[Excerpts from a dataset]
================================
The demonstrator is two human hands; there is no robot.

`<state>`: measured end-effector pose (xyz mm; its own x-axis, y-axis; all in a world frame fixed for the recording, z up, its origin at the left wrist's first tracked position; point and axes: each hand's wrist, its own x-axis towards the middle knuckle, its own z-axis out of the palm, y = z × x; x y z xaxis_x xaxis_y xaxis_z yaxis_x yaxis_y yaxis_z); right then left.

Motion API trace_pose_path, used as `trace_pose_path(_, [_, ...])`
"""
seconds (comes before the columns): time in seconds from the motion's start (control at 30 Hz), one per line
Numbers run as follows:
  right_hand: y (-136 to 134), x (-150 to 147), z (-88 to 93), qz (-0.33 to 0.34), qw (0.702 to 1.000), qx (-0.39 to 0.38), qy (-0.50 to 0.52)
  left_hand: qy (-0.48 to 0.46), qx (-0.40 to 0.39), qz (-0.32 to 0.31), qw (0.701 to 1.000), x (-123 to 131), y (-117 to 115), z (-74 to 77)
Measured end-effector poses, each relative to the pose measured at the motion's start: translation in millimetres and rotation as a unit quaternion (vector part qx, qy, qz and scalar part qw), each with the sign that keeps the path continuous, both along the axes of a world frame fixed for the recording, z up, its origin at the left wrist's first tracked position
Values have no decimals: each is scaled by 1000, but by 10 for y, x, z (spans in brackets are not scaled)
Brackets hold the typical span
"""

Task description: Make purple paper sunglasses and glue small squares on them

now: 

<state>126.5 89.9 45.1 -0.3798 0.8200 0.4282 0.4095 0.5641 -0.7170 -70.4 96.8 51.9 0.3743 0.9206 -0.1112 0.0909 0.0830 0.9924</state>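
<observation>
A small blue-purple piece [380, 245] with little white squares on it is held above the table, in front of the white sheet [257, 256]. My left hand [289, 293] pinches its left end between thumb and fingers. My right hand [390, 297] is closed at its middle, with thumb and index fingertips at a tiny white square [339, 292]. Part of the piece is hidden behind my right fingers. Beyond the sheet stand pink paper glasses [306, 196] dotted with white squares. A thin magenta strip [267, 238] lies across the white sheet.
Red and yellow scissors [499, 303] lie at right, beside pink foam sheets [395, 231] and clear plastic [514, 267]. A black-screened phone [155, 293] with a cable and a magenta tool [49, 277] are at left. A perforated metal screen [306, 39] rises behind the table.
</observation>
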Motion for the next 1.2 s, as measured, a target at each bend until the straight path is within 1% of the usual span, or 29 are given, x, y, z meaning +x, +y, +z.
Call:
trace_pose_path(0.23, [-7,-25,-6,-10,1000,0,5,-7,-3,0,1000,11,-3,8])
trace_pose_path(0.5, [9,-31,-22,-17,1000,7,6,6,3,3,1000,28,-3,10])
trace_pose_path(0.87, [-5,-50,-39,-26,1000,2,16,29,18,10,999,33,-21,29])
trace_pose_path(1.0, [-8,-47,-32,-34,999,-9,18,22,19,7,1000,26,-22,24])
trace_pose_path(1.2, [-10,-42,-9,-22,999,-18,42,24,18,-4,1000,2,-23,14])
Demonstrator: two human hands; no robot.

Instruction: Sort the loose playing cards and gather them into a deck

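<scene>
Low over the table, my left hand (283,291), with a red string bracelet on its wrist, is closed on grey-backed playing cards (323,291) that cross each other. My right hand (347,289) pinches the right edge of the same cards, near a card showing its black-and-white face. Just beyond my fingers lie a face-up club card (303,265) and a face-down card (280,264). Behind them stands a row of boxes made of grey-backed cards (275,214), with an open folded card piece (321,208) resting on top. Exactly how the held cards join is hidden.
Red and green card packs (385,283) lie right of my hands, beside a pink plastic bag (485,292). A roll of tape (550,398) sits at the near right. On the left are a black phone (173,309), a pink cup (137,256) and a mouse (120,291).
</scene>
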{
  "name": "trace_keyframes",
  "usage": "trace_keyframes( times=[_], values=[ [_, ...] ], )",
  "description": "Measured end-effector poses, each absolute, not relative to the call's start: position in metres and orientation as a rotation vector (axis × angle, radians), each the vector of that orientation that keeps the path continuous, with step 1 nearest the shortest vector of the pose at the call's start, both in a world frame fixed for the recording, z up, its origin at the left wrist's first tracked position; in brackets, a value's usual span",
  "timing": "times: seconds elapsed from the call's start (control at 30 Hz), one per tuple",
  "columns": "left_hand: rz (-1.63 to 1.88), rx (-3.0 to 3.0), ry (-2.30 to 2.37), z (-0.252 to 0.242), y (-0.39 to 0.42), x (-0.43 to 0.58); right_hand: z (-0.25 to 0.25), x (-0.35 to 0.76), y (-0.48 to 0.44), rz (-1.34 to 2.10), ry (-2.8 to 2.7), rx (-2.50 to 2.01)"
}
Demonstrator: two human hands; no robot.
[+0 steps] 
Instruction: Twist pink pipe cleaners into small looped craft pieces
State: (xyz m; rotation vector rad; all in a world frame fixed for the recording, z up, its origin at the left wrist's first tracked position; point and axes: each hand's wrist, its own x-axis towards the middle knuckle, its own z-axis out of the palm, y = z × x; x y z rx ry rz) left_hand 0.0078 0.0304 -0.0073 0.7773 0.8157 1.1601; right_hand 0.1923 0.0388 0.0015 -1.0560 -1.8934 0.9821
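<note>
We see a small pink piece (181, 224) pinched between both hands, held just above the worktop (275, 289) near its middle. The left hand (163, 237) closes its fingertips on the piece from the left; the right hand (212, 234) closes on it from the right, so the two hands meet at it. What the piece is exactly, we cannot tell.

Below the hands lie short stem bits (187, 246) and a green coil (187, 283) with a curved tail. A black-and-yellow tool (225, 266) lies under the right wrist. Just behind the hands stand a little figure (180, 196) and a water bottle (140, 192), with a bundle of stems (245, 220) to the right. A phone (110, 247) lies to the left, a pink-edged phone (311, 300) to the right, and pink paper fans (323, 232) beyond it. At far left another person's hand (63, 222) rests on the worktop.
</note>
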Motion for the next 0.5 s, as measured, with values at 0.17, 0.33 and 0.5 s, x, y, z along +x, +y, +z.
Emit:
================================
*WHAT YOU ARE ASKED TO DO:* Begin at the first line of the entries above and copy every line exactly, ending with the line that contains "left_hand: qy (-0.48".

*RESULT OF THE TASK:*
The demonstrator is two human hands; there is no robot.

`<state>`: measured end-effector pose (xyz mm; its own x-axis, y-axis; all in a world frame fixed for the recording, z up, its origin at the left wrist's first tracked position; point and axes: each hand's wrist, its own x-axis towards the middle knuckle, its own z-axis out of the palm, y = z × x; x y z xaxis_x xaxis_y xaxis_z yaxis_x yaxis_y yaxis_z); right then left.

Motion API trace_pose_path, used as `trace_pose_path(_, [_, ...])`
"""
seconds (comes before the columns): time in seconds from the motion's start (control at 30 Hz), one per line
Numbers run as follows:
  right_hand: y (-136 to 134), x (-150 to 147), z (-88 to 93), qz (-0.33 to 0.34), qw (0.702 to 1.000), qx (-0.39 to 0.38), qy (-0.50 to 0.52)
  left_hand: qy (-0.48 to 0.46), qx (-0.40 to 0.39), qz (-0.32 to 0.31), qw (0.701 to 1.000), x (-123 to 131), y (-117 to 115), z (-74 to 77)

Nothing further is needed for the answer.